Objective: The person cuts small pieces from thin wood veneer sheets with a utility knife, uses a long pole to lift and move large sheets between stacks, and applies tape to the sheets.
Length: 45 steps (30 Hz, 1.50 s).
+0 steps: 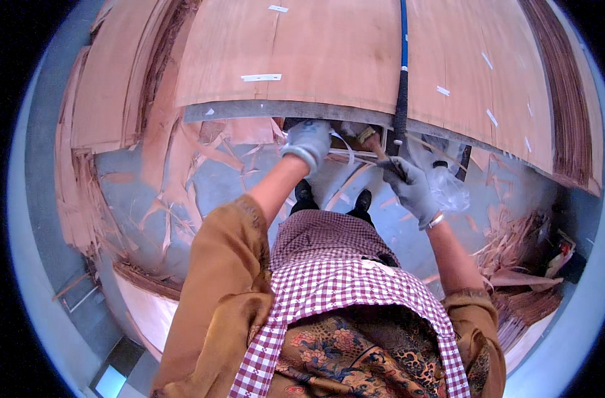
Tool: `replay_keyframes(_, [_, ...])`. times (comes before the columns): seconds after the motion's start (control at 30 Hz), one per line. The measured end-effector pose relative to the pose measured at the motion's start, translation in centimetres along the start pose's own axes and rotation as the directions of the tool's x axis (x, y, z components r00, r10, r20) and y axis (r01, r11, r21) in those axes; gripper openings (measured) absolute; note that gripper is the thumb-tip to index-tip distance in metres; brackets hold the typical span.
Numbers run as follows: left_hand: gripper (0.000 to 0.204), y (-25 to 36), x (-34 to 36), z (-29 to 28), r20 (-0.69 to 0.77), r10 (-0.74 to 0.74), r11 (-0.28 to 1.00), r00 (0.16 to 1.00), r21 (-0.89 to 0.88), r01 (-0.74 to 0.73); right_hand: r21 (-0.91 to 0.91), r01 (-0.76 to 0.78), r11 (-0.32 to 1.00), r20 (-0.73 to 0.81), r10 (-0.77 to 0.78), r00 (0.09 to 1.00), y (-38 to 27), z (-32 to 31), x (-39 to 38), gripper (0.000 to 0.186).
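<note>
My left hand (307, 142), in a pale grey glove, reaches to the front edge of the work table, beside a thin white strip (346, 151). Its fingers are mostly out of sight in the dark space under the edge. My right hand (412, 189), gloved alike, is closed round the dark handle of what looks like a brush (377, 147), its light head pointing into the same space. Above both hands lies a broad sheet of wood veneer (302, 60) with small white tape pieces. A blue and black rod (402, 86) lies across it, its black end near my right hand.
Torn veneer strips (176, 179) litter the floor at left. More veneer scraps (515, 245) heap up at right. Veneer stacks (110, 99) stand at the far left, with another dark-edged stack (558, 99) at the far right. A clear plastic bag (448, 189) hangs beside my right hand.
</note>
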<state>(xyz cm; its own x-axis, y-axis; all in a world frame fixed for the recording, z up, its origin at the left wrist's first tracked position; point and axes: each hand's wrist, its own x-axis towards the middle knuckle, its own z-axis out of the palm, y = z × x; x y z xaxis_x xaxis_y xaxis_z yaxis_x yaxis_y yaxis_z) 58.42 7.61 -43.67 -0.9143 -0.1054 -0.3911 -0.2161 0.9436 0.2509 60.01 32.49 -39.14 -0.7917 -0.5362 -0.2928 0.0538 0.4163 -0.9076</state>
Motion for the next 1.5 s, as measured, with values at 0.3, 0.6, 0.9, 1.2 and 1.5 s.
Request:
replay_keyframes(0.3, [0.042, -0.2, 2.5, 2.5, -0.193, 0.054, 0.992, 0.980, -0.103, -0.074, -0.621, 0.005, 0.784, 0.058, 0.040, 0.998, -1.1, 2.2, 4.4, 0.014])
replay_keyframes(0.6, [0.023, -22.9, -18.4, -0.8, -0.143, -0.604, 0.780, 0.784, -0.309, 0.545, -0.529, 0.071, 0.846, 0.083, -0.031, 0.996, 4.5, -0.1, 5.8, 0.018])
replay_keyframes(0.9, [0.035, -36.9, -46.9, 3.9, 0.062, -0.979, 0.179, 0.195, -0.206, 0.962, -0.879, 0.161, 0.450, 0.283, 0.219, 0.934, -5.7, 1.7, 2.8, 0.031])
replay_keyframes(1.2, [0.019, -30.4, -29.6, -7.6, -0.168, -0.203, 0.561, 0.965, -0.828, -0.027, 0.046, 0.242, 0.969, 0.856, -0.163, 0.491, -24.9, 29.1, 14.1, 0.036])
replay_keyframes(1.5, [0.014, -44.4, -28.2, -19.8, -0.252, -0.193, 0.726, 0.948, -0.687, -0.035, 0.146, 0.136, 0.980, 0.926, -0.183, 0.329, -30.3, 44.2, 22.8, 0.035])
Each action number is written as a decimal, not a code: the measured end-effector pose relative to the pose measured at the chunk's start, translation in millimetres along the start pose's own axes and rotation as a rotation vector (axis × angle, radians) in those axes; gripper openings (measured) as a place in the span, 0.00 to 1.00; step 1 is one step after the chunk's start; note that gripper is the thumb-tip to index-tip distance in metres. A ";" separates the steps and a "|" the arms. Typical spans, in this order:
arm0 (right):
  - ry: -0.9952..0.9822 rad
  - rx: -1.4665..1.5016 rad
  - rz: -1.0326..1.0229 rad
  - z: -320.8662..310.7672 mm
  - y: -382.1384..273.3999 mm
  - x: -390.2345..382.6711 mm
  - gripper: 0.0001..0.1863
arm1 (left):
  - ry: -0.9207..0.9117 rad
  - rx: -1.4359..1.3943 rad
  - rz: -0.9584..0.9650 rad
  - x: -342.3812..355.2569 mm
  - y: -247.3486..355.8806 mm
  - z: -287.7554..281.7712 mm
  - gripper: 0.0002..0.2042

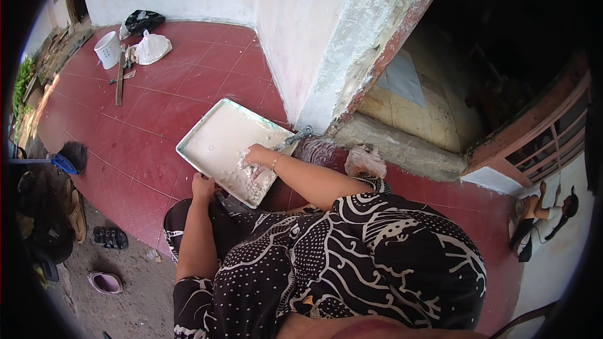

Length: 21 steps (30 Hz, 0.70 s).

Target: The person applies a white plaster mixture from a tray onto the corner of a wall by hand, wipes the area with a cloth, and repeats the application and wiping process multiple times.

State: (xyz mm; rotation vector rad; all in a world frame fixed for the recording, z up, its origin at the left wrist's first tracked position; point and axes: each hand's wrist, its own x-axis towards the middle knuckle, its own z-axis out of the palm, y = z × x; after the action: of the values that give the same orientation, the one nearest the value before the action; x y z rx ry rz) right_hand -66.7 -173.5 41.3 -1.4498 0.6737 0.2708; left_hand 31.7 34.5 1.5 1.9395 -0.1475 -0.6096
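A shallow rectangular tray [195, 160] with a pale green rim lies on the red tiles before me, filled with creamy white paste [229, 129]. Thicker, lumpy paste gathers at its near right side. My right hand [255, 156] is down in those lumps, fingers smeared white and curled into them; the fingertips are hidden. At the near left rim, my left hand [202, 186] is closed on the tray's edge. A paste-smeared tool with a handle [298, 137] leans across the right rim, close to my right wrist.
A crumpled plastic bag [366, 162] lies by my right knee, beside the doorway step [402, 144]. Farther left are a white bucket [107, 49], a wooden stick [120, 78] and a white bag [153, 48]. Sandals [110, 237] and a blue broom [65, 162] are left. Another person [541, 220] works far right.
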 end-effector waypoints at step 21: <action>0.340 -0.769 -0.412 4.9 -12.0 -18.3 0.16 | -0.134 -0.217 -0.034 25.4 -26.0 1.2 0.15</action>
State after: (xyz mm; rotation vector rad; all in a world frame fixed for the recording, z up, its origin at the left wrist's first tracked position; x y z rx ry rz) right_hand -73.2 -166.2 61.5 -2.3666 0.5393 -0.0606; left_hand 48.6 35.7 -30.6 1.6955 -0.1271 -0.7474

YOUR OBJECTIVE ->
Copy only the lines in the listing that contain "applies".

EXERCISE RESPONSE ->
Objective: The person cuts small pieces from thin wood veneer sheets with a utility knife, uses a long pole to lift and move large sheets between stacks, and applies tape to the sheets.
Target: The person applies a white plaster mixture from a tray onto the corner of a wall by hand, wipes the area with a cloth, and repeats the application and wiping process multiple times.

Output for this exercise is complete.